If this hypothesis is correct, the Earth's would have rotated significantly faster than the current rotation rate of one rotation every 24 hours, instead rotating once every four to six hours. Our current rotation rate is a result of a gradual transfer of angular momentum from the Earth's rotation to the Moon's orbit. There are signs of this transfer in fossils and in rocks that show that the Earth did indeed rotate faster than it does now.

Mars
Mars is the terrestrial planet that is furthest from the Sun, it doesn't have a thick atmosphere, and it doesn't have a big moon. Mars appears to have been subject to some rather large late whacks, perhaps even an extremely big one that makes almost all of Mars' northern hemisphere a big impact crater. Perhaps Mars is the only terrestrial planet whose current rotation is close to its primordial rotation.

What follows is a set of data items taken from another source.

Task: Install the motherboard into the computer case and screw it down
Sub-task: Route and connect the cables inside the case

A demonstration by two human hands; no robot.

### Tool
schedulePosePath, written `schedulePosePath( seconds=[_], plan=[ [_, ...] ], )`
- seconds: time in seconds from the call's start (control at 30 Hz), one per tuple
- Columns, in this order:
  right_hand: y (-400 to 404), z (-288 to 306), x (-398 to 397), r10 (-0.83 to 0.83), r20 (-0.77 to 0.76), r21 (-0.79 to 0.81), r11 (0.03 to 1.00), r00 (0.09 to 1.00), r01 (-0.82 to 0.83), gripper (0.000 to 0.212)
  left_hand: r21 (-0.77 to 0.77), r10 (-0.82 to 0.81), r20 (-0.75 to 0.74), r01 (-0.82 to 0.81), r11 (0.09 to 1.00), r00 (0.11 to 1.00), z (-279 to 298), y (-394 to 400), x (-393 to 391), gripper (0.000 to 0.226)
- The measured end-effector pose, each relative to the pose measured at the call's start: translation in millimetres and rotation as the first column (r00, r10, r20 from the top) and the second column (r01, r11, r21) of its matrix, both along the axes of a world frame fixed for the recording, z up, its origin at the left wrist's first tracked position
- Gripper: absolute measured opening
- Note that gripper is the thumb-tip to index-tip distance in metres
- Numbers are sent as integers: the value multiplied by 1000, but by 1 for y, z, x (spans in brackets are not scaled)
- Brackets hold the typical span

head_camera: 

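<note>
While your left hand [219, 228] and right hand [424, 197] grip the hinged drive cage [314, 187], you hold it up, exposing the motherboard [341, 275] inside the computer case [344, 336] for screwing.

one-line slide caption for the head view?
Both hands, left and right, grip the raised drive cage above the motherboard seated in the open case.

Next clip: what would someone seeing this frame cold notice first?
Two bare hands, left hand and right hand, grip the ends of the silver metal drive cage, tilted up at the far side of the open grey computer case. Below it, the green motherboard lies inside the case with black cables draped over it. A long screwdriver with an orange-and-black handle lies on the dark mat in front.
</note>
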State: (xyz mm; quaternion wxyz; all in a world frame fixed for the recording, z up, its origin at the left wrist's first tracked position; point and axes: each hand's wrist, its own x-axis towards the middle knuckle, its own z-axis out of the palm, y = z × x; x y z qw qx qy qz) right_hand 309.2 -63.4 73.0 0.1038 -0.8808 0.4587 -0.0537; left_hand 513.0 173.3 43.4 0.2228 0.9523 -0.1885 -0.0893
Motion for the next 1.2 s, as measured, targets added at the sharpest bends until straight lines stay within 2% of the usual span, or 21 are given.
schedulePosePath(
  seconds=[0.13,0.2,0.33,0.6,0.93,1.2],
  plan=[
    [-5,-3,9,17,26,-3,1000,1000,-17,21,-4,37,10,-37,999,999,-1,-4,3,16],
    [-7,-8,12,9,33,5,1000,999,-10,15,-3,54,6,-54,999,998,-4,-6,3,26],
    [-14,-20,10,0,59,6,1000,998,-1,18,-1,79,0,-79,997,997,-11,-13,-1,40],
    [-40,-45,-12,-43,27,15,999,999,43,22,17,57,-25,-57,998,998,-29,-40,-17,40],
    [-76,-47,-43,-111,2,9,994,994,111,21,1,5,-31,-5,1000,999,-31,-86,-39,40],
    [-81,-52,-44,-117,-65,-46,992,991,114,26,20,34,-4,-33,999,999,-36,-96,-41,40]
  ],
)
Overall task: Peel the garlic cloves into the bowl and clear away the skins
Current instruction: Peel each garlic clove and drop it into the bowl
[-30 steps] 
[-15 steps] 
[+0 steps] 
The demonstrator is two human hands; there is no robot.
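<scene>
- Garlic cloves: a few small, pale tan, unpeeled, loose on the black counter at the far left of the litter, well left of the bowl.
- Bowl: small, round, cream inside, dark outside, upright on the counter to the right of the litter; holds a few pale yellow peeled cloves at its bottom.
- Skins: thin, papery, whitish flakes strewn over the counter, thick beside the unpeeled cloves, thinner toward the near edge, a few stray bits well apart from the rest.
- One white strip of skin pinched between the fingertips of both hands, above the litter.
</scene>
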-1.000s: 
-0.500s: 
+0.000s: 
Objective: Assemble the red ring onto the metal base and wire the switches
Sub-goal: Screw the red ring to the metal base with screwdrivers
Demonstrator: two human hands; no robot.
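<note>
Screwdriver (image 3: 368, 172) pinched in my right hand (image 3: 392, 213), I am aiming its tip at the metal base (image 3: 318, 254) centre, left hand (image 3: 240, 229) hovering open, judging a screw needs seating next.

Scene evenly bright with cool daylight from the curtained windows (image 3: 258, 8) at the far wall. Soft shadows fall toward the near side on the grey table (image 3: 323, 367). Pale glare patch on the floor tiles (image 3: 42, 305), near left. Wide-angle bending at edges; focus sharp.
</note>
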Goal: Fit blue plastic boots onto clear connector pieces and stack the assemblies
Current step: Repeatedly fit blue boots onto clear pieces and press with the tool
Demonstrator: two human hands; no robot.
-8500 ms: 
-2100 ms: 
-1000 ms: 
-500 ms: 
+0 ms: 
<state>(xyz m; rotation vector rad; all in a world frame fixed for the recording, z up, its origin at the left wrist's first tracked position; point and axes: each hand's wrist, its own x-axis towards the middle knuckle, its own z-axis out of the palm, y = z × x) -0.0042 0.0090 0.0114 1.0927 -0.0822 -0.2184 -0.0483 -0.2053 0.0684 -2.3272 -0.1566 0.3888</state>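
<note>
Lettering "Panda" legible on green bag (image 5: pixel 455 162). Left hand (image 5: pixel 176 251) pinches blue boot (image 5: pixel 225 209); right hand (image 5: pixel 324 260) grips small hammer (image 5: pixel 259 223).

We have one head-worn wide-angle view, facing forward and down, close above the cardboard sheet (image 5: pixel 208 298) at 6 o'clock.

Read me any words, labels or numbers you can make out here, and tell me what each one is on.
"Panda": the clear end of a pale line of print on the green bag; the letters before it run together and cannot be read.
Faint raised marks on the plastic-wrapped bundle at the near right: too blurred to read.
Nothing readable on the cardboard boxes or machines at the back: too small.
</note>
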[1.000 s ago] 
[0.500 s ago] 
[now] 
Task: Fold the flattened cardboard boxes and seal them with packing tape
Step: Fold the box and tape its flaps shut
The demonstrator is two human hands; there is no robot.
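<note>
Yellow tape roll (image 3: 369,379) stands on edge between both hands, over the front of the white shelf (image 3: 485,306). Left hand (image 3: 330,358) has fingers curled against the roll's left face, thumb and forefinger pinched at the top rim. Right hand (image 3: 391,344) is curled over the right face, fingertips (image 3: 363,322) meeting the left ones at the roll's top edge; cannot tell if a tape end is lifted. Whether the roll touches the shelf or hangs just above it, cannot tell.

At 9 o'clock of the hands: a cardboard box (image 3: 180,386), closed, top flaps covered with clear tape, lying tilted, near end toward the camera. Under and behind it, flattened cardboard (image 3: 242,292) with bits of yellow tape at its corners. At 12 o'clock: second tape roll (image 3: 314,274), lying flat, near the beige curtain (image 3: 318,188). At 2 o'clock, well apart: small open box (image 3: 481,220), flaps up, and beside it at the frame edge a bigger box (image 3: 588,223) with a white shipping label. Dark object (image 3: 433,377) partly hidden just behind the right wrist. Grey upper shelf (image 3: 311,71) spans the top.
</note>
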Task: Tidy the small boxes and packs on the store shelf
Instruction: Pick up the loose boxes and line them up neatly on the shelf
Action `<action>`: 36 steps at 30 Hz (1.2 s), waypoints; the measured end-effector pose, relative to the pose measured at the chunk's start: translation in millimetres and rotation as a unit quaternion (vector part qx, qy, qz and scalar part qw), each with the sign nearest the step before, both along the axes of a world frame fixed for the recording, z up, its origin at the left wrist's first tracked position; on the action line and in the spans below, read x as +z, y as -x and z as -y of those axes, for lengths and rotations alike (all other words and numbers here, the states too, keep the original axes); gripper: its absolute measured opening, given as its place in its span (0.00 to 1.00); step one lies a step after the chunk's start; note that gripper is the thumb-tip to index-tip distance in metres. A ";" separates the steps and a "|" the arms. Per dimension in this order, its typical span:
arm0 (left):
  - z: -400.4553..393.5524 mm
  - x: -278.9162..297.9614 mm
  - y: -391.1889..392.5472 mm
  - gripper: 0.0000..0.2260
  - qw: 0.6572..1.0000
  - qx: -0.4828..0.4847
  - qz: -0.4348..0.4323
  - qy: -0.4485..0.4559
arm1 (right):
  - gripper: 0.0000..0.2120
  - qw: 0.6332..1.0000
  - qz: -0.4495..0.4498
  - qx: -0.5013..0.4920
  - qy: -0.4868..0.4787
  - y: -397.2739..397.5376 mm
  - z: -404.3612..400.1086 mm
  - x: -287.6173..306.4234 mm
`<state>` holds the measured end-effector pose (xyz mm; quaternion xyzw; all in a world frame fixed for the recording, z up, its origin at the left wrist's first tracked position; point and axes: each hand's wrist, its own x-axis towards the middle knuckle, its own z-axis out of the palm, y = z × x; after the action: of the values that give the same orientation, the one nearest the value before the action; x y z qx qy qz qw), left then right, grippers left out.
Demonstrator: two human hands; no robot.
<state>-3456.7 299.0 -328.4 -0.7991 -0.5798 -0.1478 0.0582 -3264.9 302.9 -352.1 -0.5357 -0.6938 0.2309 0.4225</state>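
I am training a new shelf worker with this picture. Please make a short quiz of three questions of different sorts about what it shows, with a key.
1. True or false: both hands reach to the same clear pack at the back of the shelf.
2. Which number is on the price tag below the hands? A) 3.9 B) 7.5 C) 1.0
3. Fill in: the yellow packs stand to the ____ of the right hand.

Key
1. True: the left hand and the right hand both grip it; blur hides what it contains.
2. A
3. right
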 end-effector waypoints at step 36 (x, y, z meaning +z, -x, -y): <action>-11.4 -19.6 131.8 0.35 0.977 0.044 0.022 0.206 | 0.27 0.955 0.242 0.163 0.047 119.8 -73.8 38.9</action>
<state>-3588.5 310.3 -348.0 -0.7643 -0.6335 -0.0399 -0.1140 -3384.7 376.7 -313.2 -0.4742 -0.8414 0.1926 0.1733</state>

Mars however is rather close to Jupiter, and if the Grand Tack model is correct, it was even closer to Jupiter in the distant past. There is strong evidence that Mars' obliquity (axial tilt) has undergone chaotic variations in the past. Mars is yet another special case.

The giant planets
The giant planets are thought to have initially formed by a process similar to (but more rapid than) the way in which the terrestrial planets formed. That initial rocky/icy nucleus would have orbited the proto-Sun slightly faster than the gas and dust in the immediate vicinity. This enabled the proto giant planets to sweep up gas, ices, and dust from the protoplanetary disk. The density of the stuff that comprised the disk was anything but uniform, typically higher toward the protostar. The sweeping up of this non-uniform density would have imparted a torque on the protoplanet, overwhelming whatever random spin the nucleus had had. All four of the giant planets rotate rather quickly, and except for Uranus, they rotate more or less with the planet's orbit.

Jupiter
Jupiter's axial tilt is rather small, completely consistent with the dominant planetary formation model. Jupiter's rotation is the least surprising of the giant planets, most likely because Jupiter is the most massive of the giant planets.

Saturn
Saturn is Jupiter's smaller sibling, a gas giant that rotates quite rapidly. Saturn's rapid rotation is consistent with the planetary formation model. It's obliquity of 26.73° is a bit tougher to explain. Perhaps there was some interaction with one of the other giant planets (e.g., see William Ward and Douglas Hamilton, "Tilting saturn. I. Analytic model," The Astronomical Journal 128.5 (2004): 2501), or perhaps with a since-expelled fifth giant planet.

Uranus
Uranus is the odd planet out amongst the giant planets. Uranus' large axial tilt is second only to that of Venus. There are a number of questions and answers about Uranus' axial tilt on this site and sister stackexchange sites. For example, see Why is Uranus's axis of rotation tilted? and What is the accepted theory as to why Uranus' axis is tilted so severely?. In addition to the collision models described in the answers to those questions, a collision-free model has been proposed; see Gwenaël Boué and Jacques Laskar, "A collisionless scenario for Uranus tilting," The Astrophysical Journal Letters 712.1 (2010): L44.

Neptune
Neptune is Uranus' sibling. Both are ice giants with very similar masses and rotation rates. Neptune doesn't have Uranus' odd axial tilt. It does however have an axial tilt that isn't completely consistent with the planetary formation model. One explanation is the same as that for Saturn; see above.

Summary
Invoking conservation of angular momentum to explain the rotation of the Sun and the planets is a nice simple answer, but perhaps too simple. Explaining the initial rotations of the Sun and the planets and the evolution after that is non-trivial, and a number of open questions remain. Editorial: There's nothing wrong with having open questions in science. In fact, having those open questions is a good thing. It's core to what makes science science.